Recently, the effectiveness of chemotherapeutic agents has been severely limited by tumor resistance.238,239 In a very recent study, pyridine–thiazole hybrid compounds were studied by Alqahtani et al. These hybrids contained (hydrazonomethyl)phenoxy-acetamide spacers, and novel compounds were evaluated for their cytotoxicity potential against normal fibroblast cells (WI38), breast cancer (MCF7), laryngeal carcinoma (Hep2), prostate cancer (PC3), and liver carcinoma (HepG2). The drug 5-fluorouracil (5-Fu) was employed as the standard during these experiments. Promising anticancer activity against the HepG2 and MCF7 cell lines was reported for compounds 100 and 101, with IC50 values of 5.36 and 8.76 µM, respectively (Figure 54). Interestingly, both compounds had weak cytotoxic effects on normal cell lines (WI38). Docking analysis revealed valuable information about the binding sites, wherein the synthesized compounds interacted with ROCK1 protein–kinase cavity. It can be safely assumed that combining pyridine and thiazole moieties in one molecular platform via a phenoxyacetamide spacer potentially results in novel compounds with considerable synergistic anticancer effects.240

Figure 54 Pyridine–thiazole hybrids with remarkable anticancer effect in MCF7 breast adenocarcinoma.

Schiff-based pyridine derivatives containing 4-thiazolidinones and azetidin-2-ones bearing pyrazolo[3,4-b]pyridine moiety have also been prepared. Their antiproliferative activity was tested using sulforhodamine B assays. In hepatocellular carcinoma (HB8065) cells, the compounds exhibited remarkable cytotoxic effects. Among the compounds assayed, 102106 had exceptionally high antiproliferative activity (IC50 = 0.0091–0.0211 µM) against breast carcinoma cells (MCF7), whereas the standard drug doxorubicin had an IC50 of 0.099 µM. Compound 102 displayed significantly high antiproliferative effects against MCF7 and HB8065, with IC50 of 0.0211 µM and 1.65 µM, respectively. These findings imply that these compounds (Figure 55) are highly promising leads in the pursuit of new antiproliferative agents.188

Figure 55 Pyrazolo[3,4-b] pyridine- and dihydropyridine-derived compounds.
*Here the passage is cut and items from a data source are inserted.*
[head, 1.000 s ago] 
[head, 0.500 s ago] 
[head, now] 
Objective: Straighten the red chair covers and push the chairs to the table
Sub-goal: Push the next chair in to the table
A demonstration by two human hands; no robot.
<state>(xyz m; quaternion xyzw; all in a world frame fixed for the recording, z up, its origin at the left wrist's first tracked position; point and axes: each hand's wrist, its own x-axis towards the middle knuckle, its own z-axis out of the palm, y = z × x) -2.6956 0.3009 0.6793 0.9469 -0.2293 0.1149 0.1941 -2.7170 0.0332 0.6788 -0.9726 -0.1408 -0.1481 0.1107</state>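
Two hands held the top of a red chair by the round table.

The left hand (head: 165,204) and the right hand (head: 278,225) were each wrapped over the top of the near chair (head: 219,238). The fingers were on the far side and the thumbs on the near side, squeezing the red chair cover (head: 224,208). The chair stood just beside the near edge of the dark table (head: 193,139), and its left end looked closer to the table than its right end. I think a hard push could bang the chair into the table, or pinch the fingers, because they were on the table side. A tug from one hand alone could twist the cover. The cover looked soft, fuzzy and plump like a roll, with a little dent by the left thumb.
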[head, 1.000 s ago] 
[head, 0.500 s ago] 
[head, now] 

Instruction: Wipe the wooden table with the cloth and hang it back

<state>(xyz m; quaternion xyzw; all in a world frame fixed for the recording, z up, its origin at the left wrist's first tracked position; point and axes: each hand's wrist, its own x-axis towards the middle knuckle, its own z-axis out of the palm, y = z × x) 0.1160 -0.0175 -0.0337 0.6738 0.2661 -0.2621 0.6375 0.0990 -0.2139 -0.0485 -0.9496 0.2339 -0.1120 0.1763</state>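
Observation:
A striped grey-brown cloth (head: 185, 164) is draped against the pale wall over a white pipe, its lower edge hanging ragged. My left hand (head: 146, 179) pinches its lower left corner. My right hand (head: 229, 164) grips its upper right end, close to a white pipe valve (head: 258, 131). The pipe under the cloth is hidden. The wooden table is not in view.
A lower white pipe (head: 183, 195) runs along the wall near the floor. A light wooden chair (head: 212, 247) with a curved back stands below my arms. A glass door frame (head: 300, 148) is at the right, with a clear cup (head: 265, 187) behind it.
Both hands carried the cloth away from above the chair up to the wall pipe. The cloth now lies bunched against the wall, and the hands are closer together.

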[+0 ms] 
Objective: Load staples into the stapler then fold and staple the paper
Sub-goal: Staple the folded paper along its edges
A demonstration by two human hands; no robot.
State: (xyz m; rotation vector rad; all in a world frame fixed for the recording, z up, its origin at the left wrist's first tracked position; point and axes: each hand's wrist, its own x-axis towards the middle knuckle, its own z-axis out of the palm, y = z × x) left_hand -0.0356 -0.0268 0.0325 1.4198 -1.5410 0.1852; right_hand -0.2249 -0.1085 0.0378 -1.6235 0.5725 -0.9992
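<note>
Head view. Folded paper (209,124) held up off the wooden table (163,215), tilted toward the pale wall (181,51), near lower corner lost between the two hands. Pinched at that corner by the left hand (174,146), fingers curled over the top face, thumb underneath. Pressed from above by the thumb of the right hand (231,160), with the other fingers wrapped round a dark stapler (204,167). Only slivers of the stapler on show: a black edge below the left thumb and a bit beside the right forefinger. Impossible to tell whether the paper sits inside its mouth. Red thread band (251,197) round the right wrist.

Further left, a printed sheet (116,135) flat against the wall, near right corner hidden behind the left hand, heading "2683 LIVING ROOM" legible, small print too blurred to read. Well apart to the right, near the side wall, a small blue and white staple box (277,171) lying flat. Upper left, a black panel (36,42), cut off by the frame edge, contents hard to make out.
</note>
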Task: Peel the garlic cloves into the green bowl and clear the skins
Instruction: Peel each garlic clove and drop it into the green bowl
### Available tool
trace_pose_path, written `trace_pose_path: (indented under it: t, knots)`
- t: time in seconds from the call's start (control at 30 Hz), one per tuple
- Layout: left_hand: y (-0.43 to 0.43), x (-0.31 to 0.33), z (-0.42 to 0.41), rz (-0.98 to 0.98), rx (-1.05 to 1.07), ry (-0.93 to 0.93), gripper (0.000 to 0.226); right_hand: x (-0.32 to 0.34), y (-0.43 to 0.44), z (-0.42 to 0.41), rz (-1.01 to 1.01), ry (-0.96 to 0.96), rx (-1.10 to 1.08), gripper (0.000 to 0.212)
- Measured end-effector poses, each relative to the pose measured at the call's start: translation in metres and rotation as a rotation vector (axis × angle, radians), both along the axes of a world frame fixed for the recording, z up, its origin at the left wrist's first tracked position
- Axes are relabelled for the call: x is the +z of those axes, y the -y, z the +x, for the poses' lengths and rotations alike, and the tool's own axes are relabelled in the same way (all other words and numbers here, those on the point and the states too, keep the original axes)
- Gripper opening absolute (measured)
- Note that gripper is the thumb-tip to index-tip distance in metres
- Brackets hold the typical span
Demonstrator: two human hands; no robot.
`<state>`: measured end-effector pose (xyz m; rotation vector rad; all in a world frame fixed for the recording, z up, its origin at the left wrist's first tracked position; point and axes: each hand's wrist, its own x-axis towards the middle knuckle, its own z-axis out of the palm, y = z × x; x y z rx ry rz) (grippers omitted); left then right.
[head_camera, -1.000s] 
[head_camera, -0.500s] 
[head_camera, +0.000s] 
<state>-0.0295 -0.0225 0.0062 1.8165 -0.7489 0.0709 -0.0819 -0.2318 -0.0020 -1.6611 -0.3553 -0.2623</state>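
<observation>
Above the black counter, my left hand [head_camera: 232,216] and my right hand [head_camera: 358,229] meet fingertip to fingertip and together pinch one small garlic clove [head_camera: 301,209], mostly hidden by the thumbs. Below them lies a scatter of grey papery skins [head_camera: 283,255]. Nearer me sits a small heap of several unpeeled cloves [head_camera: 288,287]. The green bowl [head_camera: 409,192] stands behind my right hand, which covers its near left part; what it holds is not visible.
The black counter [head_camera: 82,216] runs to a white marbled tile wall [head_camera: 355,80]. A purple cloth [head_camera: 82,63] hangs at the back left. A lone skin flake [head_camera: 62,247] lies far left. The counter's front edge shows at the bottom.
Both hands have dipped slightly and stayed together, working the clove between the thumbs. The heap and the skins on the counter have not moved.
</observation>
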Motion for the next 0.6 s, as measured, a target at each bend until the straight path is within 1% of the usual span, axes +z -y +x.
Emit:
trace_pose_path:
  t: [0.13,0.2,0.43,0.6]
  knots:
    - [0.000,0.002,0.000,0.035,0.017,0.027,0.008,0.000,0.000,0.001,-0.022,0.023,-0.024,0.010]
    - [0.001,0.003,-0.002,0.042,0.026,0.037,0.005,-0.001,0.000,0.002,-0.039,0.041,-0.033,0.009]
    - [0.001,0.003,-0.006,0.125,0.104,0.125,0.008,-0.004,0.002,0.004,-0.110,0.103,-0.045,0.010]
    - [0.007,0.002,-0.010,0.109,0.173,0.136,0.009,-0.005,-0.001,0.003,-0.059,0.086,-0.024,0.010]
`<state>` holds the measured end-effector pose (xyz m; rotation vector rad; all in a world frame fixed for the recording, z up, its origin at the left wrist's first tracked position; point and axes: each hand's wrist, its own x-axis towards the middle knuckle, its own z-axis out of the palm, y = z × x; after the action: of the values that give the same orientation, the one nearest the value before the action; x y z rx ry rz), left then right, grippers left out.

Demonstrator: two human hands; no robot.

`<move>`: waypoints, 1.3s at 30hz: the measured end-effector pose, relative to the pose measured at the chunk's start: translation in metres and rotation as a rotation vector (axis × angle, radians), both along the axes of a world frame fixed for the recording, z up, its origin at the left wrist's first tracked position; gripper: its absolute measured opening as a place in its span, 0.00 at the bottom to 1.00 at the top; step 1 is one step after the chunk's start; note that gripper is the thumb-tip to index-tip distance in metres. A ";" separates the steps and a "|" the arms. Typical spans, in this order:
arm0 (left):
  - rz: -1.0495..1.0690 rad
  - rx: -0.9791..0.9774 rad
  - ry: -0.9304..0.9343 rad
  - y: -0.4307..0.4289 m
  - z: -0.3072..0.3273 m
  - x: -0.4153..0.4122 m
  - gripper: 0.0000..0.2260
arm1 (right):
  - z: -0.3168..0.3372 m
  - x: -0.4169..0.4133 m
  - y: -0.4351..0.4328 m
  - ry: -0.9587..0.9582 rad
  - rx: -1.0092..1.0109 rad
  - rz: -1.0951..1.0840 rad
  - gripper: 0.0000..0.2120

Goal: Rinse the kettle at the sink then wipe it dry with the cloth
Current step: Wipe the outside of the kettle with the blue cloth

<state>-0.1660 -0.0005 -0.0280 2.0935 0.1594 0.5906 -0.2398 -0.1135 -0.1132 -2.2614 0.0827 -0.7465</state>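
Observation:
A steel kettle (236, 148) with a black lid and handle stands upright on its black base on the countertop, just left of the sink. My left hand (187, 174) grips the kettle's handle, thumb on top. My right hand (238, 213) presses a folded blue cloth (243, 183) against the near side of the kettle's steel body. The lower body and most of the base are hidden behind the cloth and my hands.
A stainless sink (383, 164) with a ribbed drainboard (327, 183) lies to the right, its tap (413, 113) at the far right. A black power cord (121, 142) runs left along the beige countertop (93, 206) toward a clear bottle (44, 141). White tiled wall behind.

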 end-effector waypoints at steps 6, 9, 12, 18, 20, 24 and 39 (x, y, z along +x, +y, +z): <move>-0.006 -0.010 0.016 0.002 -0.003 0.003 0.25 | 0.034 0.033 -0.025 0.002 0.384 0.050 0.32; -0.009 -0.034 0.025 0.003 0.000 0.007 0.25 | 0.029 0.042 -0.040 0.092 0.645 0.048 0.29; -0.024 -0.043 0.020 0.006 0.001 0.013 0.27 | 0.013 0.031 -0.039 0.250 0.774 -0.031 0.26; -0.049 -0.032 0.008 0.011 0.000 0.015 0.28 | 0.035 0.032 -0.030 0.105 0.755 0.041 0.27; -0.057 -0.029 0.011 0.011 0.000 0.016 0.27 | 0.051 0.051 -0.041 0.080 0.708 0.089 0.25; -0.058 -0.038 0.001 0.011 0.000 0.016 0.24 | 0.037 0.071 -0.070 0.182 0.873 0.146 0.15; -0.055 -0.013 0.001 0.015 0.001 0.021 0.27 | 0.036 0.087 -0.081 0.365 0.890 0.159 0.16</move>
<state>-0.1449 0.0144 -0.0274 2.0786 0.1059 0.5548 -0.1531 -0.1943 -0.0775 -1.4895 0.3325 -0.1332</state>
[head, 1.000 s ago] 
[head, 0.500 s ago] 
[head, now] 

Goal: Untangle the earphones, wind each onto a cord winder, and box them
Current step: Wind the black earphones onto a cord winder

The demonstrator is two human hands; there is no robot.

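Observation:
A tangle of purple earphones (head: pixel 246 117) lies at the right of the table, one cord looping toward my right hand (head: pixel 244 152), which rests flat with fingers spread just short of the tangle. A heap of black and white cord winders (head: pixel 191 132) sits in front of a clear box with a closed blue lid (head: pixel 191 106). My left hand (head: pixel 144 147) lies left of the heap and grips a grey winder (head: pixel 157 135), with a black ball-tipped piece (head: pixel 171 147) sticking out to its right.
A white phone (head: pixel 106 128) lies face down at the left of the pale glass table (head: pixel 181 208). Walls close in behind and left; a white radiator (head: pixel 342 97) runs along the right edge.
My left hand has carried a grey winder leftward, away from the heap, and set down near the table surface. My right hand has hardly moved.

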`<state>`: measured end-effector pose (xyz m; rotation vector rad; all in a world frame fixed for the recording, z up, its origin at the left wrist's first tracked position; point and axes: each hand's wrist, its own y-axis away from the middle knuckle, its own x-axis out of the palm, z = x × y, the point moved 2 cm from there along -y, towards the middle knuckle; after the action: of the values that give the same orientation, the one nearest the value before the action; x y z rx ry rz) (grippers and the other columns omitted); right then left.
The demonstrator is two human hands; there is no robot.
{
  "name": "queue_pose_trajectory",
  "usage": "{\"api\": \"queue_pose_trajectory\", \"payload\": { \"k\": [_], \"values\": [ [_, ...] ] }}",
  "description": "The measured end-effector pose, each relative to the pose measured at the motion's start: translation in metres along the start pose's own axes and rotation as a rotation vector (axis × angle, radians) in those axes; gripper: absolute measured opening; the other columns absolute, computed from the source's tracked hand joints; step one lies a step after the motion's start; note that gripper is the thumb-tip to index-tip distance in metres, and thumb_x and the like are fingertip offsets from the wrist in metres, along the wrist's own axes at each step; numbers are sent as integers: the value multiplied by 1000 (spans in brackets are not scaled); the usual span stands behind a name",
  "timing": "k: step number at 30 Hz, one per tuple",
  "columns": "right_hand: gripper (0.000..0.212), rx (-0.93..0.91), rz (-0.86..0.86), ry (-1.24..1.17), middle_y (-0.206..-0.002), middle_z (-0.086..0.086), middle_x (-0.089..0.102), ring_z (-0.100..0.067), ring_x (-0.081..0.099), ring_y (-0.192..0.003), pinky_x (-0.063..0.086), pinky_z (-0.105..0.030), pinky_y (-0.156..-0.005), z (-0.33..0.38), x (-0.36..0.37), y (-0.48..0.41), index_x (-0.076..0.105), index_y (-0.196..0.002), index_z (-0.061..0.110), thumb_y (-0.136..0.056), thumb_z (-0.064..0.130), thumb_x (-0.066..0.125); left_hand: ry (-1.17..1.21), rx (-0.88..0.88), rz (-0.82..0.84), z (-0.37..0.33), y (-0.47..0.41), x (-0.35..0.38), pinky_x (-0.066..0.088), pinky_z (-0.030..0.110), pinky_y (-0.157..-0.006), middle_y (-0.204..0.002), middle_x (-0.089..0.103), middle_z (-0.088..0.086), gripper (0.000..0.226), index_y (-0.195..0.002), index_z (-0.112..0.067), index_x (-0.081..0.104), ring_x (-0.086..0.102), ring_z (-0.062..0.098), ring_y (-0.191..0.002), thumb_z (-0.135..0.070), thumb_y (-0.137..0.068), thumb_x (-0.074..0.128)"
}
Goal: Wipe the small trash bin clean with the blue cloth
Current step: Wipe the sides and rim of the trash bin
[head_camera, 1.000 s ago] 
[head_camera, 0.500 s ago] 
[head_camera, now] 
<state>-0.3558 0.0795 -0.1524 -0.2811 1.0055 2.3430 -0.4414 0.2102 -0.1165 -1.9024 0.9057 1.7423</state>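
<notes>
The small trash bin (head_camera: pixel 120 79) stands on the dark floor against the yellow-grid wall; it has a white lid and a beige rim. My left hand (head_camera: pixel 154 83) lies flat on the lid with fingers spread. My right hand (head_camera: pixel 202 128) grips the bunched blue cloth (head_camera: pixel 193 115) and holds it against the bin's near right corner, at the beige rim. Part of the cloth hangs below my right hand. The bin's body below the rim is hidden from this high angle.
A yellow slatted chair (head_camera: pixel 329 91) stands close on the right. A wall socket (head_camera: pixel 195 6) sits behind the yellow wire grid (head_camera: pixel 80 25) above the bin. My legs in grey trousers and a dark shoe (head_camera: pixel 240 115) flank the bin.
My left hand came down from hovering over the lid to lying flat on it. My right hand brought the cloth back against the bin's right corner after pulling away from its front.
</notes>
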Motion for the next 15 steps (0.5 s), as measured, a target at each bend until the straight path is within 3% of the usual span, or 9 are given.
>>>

Enasidenib and ivosidenib (Figure 56) were recently approved by the FDA for leukemia.241 Both are pyridine-containing first-in-class drugs.

Figure 56 Oncology drugs for leukemia recently approved by the FDA.

In 2015, Sailaja et al studied pyridine–indole hybrids and had promising cytotoxicity results,242 wherein compounds 107109 had promising activity against K562 leukemia cells (Figure 57).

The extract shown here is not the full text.